** Data below **
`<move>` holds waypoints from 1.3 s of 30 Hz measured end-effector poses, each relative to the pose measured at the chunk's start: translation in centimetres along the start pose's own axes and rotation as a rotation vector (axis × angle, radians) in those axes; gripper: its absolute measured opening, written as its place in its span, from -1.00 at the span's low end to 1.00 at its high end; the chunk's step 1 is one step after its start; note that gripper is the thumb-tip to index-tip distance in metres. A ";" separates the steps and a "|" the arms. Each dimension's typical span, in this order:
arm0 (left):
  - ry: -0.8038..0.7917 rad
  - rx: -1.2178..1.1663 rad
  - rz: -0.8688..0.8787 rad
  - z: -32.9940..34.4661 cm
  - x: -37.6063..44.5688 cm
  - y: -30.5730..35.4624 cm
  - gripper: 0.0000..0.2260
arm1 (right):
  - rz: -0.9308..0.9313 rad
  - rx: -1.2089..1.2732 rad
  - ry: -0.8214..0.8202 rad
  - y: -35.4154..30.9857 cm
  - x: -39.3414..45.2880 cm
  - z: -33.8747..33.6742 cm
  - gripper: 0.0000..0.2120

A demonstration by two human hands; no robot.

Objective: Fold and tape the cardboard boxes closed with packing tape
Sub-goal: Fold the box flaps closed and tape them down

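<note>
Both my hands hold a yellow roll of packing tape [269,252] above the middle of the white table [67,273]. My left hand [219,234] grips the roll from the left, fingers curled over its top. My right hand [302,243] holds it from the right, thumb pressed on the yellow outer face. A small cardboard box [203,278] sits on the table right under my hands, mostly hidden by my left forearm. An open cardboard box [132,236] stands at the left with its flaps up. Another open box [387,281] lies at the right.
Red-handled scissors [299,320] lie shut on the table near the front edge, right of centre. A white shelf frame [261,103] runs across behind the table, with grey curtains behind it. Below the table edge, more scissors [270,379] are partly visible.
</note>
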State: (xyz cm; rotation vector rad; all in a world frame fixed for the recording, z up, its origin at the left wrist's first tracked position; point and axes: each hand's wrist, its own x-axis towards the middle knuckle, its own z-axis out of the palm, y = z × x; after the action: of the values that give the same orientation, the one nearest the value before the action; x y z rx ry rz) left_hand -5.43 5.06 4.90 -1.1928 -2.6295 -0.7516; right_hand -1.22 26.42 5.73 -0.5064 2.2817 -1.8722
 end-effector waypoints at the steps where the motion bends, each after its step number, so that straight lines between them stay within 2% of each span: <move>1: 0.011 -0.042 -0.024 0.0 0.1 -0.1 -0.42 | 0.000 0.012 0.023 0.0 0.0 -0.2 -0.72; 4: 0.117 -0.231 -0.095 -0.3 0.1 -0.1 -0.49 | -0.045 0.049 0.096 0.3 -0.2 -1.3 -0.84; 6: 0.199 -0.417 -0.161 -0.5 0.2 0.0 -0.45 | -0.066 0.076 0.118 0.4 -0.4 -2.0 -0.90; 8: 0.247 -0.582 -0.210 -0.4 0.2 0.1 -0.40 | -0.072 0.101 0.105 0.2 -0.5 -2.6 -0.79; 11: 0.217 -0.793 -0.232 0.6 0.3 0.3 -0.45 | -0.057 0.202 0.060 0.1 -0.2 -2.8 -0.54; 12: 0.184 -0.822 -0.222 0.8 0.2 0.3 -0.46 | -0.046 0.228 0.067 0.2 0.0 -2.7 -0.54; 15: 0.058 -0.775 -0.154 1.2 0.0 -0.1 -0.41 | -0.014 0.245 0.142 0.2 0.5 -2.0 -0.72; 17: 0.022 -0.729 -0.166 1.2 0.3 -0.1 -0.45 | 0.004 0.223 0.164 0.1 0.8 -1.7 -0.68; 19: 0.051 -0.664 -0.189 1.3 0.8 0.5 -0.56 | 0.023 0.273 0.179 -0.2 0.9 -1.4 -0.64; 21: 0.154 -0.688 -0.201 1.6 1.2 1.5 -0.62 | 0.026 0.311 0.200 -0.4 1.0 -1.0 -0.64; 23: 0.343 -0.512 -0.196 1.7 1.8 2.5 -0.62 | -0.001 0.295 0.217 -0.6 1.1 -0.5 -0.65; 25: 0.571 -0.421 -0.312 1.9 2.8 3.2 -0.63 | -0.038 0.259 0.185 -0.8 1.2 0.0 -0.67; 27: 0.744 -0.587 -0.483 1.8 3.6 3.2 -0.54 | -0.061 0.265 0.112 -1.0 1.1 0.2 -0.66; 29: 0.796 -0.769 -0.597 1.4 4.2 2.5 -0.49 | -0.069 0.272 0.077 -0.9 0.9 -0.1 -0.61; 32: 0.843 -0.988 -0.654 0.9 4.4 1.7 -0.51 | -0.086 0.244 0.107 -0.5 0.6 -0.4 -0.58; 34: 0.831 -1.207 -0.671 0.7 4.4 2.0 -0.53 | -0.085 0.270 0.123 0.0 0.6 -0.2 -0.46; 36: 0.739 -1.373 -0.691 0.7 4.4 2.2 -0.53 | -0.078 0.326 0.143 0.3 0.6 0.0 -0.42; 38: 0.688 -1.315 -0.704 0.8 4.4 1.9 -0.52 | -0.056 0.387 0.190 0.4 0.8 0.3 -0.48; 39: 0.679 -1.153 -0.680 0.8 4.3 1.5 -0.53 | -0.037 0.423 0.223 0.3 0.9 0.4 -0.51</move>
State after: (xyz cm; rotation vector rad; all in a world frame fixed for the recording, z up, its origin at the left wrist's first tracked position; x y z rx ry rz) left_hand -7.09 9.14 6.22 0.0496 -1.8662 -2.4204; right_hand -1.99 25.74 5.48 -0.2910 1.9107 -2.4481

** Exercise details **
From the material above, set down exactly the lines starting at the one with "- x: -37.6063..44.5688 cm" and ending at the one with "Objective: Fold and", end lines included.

** Your response **
  - x: -37.6063..44.5688 cm
  - y: -30.5730..35.4624 cm
  - gripper: 0.0000..0.2260
arm1 (right):
  - rz: -0.9308..0.9313 rad
  - rx: -1.2089..1.2732 rad
  - ry: -0.8214..0.8202 rad
  - y: -35.4154..30.9857 cm
  - x: -39.3414..45.2880 cm
  - z: -33.8747..33.6742 cm
  - gripper: 0.0000..0.2120

A demonstration by two human hands; no robot.

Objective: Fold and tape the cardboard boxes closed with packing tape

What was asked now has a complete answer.